Instruction processing flow All instructions are loaded into L1 cache first. As soon as instructions
are loaded into the cache they are pre-decoded (this is necessary to
determine instruction length), and target addresses for all loaded
branch instructions are predicted. Pre-decode and branch data are
stored in L1 cache together with actual data. All instructions from L1
cache are loaded into Fetch-Decode Unit as 32 byte blocks. Depending
on the type of loaded instructions, they are passed either to
DirectPath or VectorPath decoders where instructions are decoded into
macro-operations, or macro-ops. Simple and average complexity
instructions are passed to DirectPath decoder unit which
translates each instruction into either one or two macro-operations.

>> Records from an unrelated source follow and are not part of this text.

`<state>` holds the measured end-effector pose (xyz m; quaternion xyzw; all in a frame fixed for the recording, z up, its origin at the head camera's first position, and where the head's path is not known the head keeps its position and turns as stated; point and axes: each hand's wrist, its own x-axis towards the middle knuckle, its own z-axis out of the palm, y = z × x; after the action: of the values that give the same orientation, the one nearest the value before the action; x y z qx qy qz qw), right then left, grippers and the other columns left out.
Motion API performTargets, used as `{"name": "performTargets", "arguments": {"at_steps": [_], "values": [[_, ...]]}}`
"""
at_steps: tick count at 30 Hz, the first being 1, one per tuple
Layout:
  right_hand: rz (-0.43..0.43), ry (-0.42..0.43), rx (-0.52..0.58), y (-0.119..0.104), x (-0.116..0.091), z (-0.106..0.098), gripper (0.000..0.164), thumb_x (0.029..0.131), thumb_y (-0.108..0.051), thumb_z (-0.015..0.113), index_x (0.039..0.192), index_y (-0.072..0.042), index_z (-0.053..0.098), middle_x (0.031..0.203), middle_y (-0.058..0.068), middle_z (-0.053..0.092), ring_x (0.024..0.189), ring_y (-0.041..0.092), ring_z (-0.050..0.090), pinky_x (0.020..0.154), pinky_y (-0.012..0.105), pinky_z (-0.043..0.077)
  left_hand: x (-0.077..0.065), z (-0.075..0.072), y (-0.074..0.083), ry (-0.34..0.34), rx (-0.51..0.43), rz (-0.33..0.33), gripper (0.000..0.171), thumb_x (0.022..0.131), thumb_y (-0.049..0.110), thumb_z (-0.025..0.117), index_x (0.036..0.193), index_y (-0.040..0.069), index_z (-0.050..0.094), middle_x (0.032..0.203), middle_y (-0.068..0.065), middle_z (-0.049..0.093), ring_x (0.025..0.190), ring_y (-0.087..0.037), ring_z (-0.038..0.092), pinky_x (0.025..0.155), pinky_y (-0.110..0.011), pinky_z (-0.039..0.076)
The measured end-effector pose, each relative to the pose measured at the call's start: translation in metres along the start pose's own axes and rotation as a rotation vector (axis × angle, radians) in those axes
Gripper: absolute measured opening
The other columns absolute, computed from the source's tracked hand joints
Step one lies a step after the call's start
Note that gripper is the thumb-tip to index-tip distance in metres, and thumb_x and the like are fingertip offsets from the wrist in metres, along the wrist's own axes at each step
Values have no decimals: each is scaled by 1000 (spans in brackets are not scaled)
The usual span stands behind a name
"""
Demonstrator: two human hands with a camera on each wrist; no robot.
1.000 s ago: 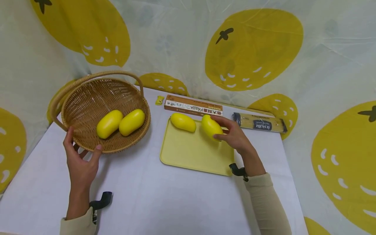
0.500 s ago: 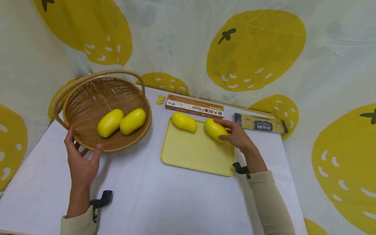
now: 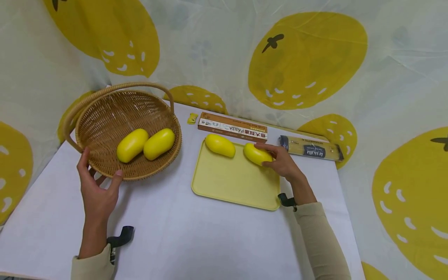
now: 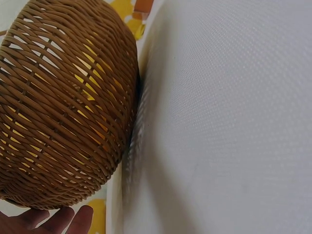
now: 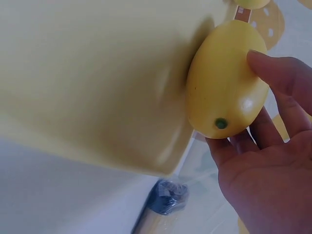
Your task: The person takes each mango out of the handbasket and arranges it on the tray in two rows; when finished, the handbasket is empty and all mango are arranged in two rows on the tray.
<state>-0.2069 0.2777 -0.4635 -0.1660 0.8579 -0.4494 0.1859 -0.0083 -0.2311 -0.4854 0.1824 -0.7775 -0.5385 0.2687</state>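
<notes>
In the head view my right hand holds a yellow mango at the far right part of the pale yellow tray. Up close in the right wrist view, thumb and fingers curl round this mango, its green stem end showing, and its side lies against the tray. Another mango lies to its left on the tray. At the left, my left hand grips the near rim of a wicker basket, which is tilted. Inside rest two mangoes, one left and one right.
Behind the tray lies a pasta box, with a small yellow packet beside its left end. A spaghetti pack lies behind my right hand. A white cloth covers the table, and a fruit-print curtain hangs behind.
My right hand has moved the mango slightly right and down to the tray, turning it flatter. The left hand keeps its grip on the basket. The head view has shifted a little.
</notes>
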Motion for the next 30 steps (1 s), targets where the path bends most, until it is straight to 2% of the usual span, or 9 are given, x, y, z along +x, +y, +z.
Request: {"name": "performTargets", "arguments": {"at_steps": [7,17,22,30], "values": [[-54,26,-37,1,2,0,66,90,19,67,149,-10,62,166,12,48,160,34,35,127,56,31,2,0,0,1,6,4,99,89,6,77,168,30,23,173,5,29,148,-29,42,111,-26,42],[-29,85,-158,-11,-4,6,68,88,19,71,149,-12,63,166,11,47,160,37,33,127,59,30,1,-1,1,-4,15,-11,99,90,6,77,168,31,23,173,6,29,148,-29,42,111,-25,41],[-103,118,-186,-29,-9,10,71,87,15,75,150,-16,63,164,7,52,158,36,36,126,62,31,0,-1,1,-3,15,-10,98,89,7,77,168,31,23,173,5,29,148,-29,42,110,-25,41],[-218,116,-207,-72,-14,20,69,88,8,80,149,-22,64,162,6,54,157,31,41,126,61,32,0,-1,0,-2,20,-8,97,90,8,77,168,31,23,173,6,29,147,-29,43,109,-23,41]]}}
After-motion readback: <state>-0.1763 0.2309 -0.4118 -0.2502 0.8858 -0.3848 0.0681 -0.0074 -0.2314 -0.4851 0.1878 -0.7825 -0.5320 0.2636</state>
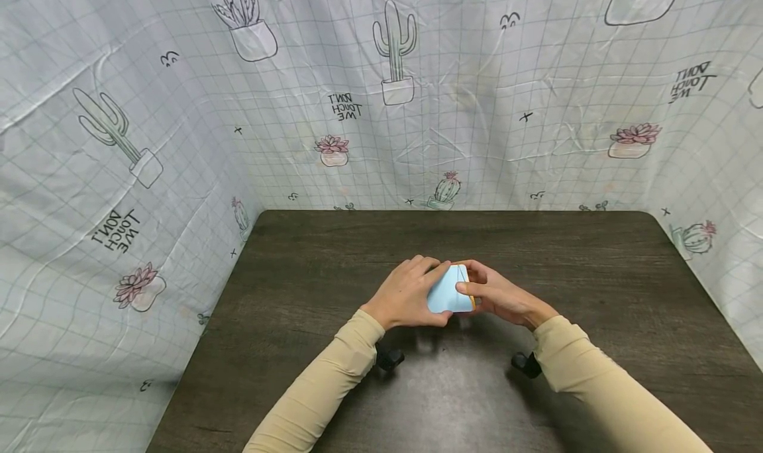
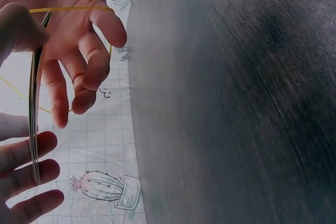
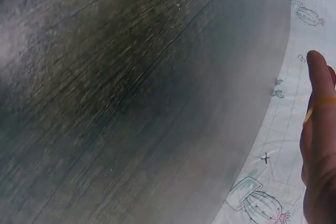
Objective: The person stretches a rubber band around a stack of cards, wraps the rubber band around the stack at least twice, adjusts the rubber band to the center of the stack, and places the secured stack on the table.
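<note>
My left hand [image 1: 410,293] grips a thin light blue stack of cards [image 1: 448,294] by its left side, above the table. In the left wrist view the stack [image 2: 33,114] appears edge-on, with left fingertips [image 2: 37,182] beside its lower end. At the stack's right side is my right hand [image 1: 501,299], its thumb on the blue face. A yellow rubber band [image 2: 73,9] stretches across the right hand's spread, bent fingers, and runs past the stack. The band [image 3: 313,107] also crosses a right finger in the right wrist view.
Under both hands lies a dark wood-grain table [image 1: 334,241]. A white grid-patterned curtain [image 1: 477,142] with cactus drawings encloses the back and sides. Black wrist mounts [image 1: 389,358] hang below the sleeves.
</note>
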A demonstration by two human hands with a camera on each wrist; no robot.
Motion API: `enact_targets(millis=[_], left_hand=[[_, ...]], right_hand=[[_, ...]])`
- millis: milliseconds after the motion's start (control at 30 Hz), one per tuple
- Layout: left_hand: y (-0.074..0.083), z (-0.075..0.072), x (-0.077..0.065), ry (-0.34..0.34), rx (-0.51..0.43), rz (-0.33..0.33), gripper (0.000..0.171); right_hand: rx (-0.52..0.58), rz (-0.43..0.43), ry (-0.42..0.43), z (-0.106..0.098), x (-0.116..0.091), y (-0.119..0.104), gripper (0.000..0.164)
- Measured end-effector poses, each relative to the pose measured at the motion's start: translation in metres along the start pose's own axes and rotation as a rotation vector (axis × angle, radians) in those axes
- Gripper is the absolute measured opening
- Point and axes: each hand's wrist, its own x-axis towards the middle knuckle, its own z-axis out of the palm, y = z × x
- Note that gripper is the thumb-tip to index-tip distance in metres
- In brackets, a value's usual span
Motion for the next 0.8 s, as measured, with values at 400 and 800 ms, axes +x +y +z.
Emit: enact_targets(millis=[400, 800], left_hand=[[-0.006, -0.001, 0.001, 0.095, 0.023, -0.025, 0.082], [-0.015, -0.002, 0.003, 0.227, 0.01, -0.022, 0.081]], right_hand=[[0.026, -0.043, -0.011, 0.012, 0.002, 0.002, 0.076], [0.016, -0.085, 0.056, 0.02, -0.001, 0.005, 0.052]])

VectorPath decoder can decode complex instructions into one or more
macro-operations. Both decoders can decode instructions at a rate of
three macro-ops per cycle. The decoders cannot work in parallel - only
one of them can decode instructions at the same time. Decoded
macro-ops are passed to Instruction Control Unit (ICU) and stored in
72 macro-ops reorder buffer. ICU then dispatches instructions to
integer and floating-point schedulers. Both schedulers
work independently from each other. They both break macro-ops into
simpler micro-operations, or micro-ops, and pass them to Integer
Execution Unit and Floating Point Execution Unit respectively.
Integer Execution unit contains three Arithmetic-Logic Units (ALU) and
three Address Generation Units (AGU). Each ALU/AGU unit can execute
one micro-op per cycle, thus total throughput of Integer Unit is 6
micro-ops per cycle. The ALU can handle most of micro-operations with
two exceptions:
- All integer multiplication micro-ops are always scheduled for ALU 0.

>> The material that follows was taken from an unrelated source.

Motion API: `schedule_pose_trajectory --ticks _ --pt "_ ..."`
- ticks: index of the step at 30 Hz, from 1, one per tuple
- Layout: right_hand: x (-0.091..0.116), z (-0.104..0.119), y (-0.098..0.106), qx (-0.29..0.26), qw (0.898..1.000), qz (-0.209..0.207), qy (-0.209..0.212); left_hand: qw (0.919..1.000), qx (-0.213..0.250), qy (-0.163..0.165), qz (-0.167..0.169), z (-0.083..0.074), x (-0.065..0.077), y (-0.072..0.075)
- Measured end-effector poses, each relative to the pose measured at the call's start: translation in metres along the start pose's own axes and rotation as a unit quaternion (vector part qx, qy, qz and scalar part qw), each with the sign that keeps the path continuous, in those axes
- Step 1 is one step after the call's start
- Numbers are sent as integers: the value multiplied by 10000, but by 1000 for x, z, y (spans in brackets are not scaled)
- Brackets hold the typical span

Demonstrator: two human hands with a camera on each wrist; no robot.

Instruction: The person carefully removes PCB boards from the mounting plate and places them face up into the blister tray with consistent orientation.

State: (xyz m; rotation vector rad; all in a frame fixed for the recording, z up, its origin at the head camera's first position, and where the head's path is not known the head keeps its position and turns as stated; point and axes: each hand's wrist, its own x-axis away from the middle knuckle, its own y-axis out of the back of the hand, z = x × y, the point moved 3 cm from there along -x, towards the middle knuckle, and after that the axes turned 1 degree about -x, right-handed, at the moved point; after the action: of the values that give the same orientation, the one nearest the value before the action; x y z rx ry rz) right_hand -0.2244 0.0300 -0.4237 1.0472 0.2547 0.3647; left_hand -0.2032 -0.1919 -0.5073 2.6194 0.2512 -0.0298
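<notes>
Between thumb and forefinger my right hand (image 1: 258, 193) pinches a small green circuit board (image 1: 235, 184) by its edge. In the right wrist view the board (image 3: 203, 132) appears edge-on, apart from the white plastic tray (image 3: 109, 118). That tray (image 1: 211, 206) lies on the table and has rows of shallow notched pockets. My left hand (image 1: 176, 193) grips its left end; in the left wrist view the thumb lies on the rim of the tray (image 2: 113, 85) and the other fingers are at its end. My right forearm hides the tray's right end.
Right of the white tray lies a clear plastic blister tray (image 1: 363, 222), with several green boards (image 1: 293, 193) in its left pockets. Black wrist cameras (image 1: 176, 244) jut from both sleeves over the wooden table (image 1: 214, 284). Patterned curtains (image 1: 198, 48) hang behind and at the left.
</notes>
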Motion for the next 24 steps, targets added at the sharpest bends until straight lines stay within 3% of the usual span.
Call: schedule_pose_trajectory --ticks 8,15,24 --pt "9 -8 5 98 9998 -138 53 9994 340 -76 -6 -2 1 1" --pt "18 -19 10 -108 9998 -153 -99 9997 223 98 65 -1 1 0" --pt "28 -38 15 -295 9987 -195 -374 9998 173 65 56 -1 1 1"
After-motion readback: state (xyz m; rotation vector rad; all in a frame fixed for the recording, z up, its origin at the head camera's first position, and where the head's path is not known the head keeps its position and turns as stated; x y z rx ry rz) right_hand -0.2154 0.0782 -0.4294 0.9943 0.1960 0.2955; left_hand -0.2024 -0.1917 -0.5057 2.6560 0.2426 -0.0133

- New LZCNT and POPCNT) instructions are always scheduled for ALU 2.
Floating-point scheduler feeds Floating Point Execution Unit, which
can execute up to three x87, MMX, 3DNow!, SSE, SSE2, SSE3 and SSE4a
instructions per cycle. The Execution Unit contains three pipes -
FADD, FMUL and FSTOR. Each pipe has 12-macro-op buffer. Each of these
pipes can handle only certain types of instructions:
- FADD can handle addition, subtraction, comparison, logical operations and some MMX data moving instructions.
- FMUL can handle multiplication, division, logical operations and some MMX data moving mov instructions.

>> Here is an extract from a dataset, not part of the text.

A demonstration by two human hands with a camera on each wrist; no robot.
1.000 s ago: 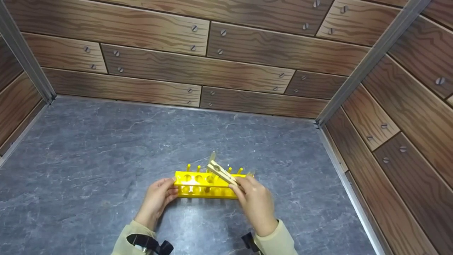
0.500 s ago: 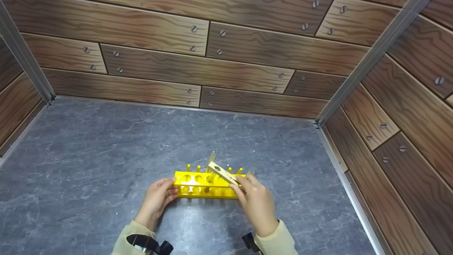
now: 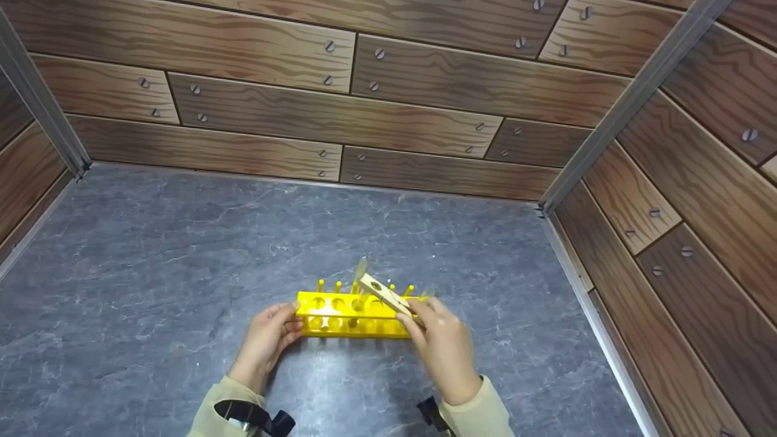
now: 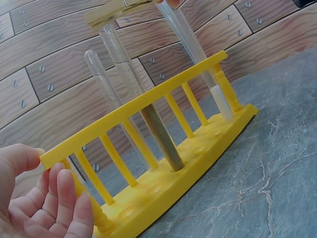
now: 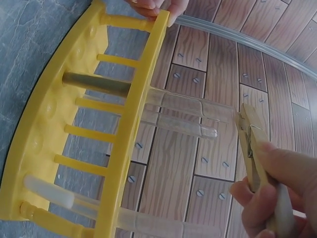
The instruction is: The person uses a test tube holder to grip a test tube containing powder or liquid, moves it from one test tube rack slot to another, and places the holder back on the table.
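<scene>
A yellow test tube rack [image 3: 364, 333] stands on the grey surface. My left hand [image 3: 267, 340] pinches the left end of its top bar between thumb and fingers. My right hand [image 3: 446, 343] grips a wooden test tube clamp [image 5: 253, 144] with a metal spring. The clamp's front end lies right at the mouth of a test tube [image 4: 158, 134] with grey-brown contents, which stands in the rack. Behind it is a clear test tube [image 4: 96, 69], its rounded end up. At the far right end stands another test tube [image 4: 220, 101] with white contents at its bottom.
Marbled grey tabletop [image 3: 182, 273] surrounds the rack. Wood-patterned panels [image 3: 273, 109] close off the back and sides, with metal corner strips [image 3: 613, 130] at the joins. A black strap [image 3: 243, 413] sits over the left sleeve.
The clamp has turned slightly in my right hand, showing less of its second leg. The left hand and rack stay in place; the head view has shifted a little.
</scene>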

- FSTOR can handle conversion, store and some load and data moving instructions.
The status of execution of integer and floating-point micro-ops is
sent to the ICU. When all outstanding micro-ops for one macro-op are
executed, the macro-op is retired from the re-order buffer. L1 cache Each core has two L1 caches: 64 KB instruction cache and 64 KB
data cache. L1 cache is 2-way set associative, with 64-byte line size,
and supports 2 128-bit loads or 2 64-bit stores per cycle. Load
operations can be issued out of order if there are no data dependency
restrictions. If L1 cache doesn't have requested data, the CPU
requests data from L2 cache, then from L3 cache and ultimately
from system memory. Data is fetched directly to L1 cache. If there is
no available space in L1 cache then least recently used data is
evicted to L2 cache. Latency of L1 cache is 3 cycles. L2 cache Each core has its own exclusive 512 KB level 2 cache. L2 cache only
serves as a victim cache, that is only contains data evicted from L1
cache. If level 2 cache doesn't have available space for new evicted
data, then least recently used data is moved either into L3 cache (if
the data may be used by other core) or completely removed from the
cache. When data is requested from L2 cache, it is moved to level 1
cache and removed from level 2 cache. Latency of L2 cache is 9 cycles.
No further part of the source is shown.